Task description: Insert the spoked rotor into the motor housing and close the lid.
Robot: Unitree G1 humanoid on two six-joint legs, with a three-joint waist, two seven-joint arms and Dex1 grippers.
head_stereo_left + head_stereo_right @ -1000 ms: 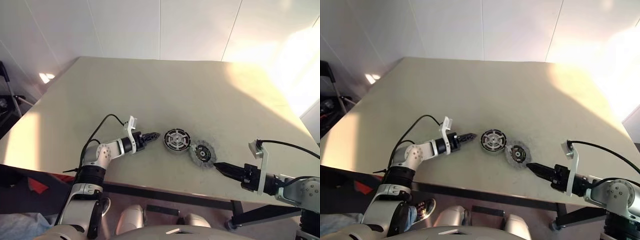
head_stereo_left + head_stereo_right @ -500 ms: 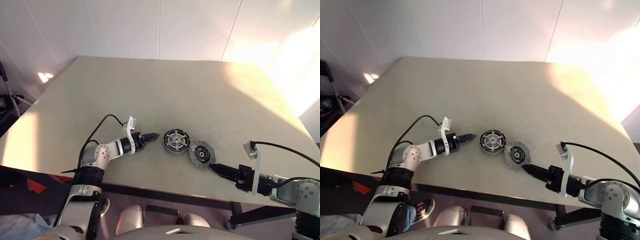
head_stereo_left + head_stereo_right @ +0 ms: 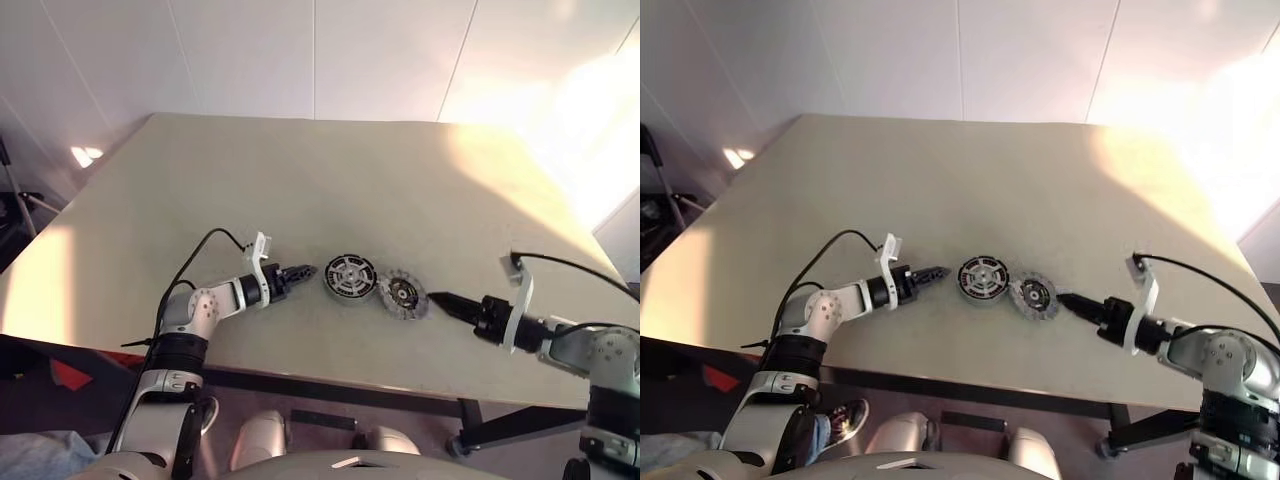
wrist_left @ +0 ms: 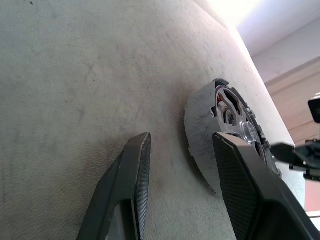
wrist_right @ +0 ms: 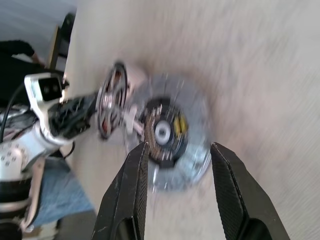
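While both tools stood parted and empty, left tool (image 3: pixel 305 270) and right tool (image 3: pixel 436 298) flanked the flat-lying spoked rotor (image 3: pixel 350 278) and copper-wound round motor housing (image 3: pixel 403 295), touching side by side on the matte table (image 3: pixel 300 180).

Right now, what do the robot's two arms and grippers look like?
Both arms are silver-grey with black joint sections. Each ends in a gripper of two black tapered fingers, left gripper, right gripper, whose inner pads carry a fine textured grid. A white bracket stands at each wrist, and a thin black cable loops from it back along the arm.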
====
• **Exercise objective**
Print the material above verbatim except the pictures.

• **Answer below**
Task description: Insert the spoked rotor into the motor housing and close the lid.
Robot: Unitree G1 humanoid on two six-joint legs, with a three-joint waist, two seven-joint arms and Dex1 grippers.
head_stereo_left + head_stereo_right @ -1000 ms: 
head_stereo_left + head_stereo_right @ -500 ms: 
head_stereo_left + head_stereo_right @ +0 ms: 
wrist_left @ +0 ms: 
wrist_right @ +0 ms: 
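While both tools stood parted and empty, left tool (image 3: pixel 305 270) and right tool (image 3: pixel 436 298) flanked the flat-lying spoked rotor (image 3: pixel 350 278) and copper-wound round motor housing (image 3: pixel 403 295), touching side by side on the matte table (image 3: pixel 300 180).

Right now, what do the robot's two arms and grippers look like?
Both arms are silver-grey with black joint sections. Each ends in a gripper of two black tapered fingers, left gripper, right gripper, whose inner pads carry a fine textured grid. A white bracket stands at each wrist, and a thin black cable loops from it back along the arm.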

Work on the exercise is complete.